■ Study material:
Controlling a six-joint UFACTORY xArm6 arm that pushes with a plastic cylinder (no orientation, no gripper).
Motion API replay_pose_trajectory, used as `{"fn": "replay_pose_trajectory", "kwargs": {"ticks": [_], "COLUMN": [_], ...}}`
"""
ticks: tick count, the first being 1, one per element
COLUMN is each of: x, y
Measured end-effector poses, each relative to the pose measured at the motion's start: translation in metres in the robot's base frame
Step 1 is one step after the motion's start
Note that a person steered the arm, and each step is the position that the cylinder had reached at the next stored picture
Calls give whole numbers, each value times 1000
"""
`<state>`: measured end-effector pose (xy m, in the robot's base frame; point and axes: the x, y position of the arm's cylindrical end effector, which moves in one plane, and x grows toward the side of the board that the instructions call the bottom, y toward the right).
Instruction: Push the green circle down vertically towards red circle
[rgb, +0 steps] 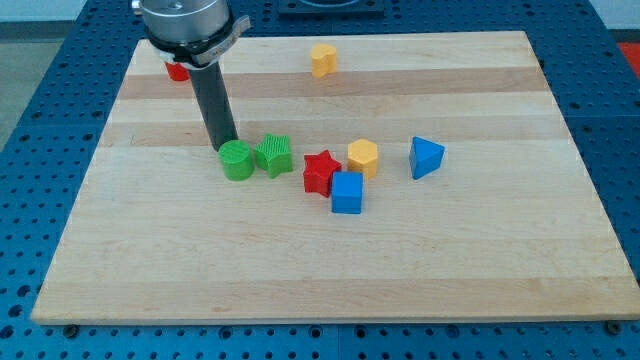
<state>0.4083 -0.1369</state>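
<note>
One green circle (237, 160) sits touching the near side of my tip (226, 148), a bare rod holding nothing, green star (273, 155) just right.

Single view, high front angle, whole board (330, 270) framed.

On board (480, 260):
- Green circle (237, 160), left of centre; my tip (226, 147) touching its upper left edge.
- Green star (273, 155), just right of circle.
- Red star (321, 172), further right; blue cube (347, 193) against its lower right, yellow hexagon (363, 157) at its upper right.
- Blue triangle (425, 157), right of hexagon, apart.
- Yellow block (323, 60), near top edge.
- Red block (177, 71), top left, partly hidden behind arm.
</note>
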Motion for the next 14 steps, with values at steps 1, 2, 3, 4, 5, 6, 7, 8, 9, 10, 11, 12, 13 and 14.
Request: {"fn": "replay_pose_trajectory", "kwargs": {"ticks": [1, 2, 3, 4, 5, 6, 7, 8, 9, 10, 11, 12, 13, 14], "x": [-6, -7, -7, -7, -1, 3, 3, 1, 3, 5, 8, 19, 20, 34], "y": [9, 17, 19, 55, 85, 91, 89, 67, 39, 29, 31, 43, 48, 50]}}
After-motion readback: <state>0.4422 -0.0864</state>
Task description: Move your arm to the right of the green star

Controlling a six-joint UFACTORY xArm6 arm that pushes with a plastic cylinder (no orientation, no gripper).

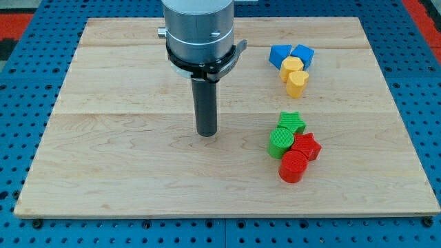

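Rod tip (pixel 207 133) at frame centre: no fingers, touches nothing, holds nothing. Green star (pixel 292 122) well right of tip, flat; no clear long axis.

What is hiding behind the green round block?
The green star sits right behind the green round block, touching it. Its lower points are covered. My tip is off to the view's left.

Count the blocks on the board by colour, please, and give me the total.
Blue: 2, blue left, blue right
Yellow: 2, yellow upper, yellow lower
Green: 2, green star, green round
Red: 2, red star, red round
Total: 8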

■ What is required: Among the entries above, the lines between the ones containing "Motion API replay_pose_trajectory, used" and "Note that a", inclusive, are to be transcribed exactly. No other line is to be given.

■ Written response:
Motion API replay_pose_trajectory, used as `{"fn": "replay_pose_trajectory", "kwargs": {"ticks": [_], "COLUMN": [_], ...}}`
"""
ticks: tick count, the first being 1, one per element
COLUMN is each of: x, y
Measured end-effector poses, each relative to the pose measured at the motion's start: translation in metres in the robot's base frame
Step 1 is one step after the motion's start
Note that a person steered the arm, and each step is the position that the cylinder had reached at the next stored picture

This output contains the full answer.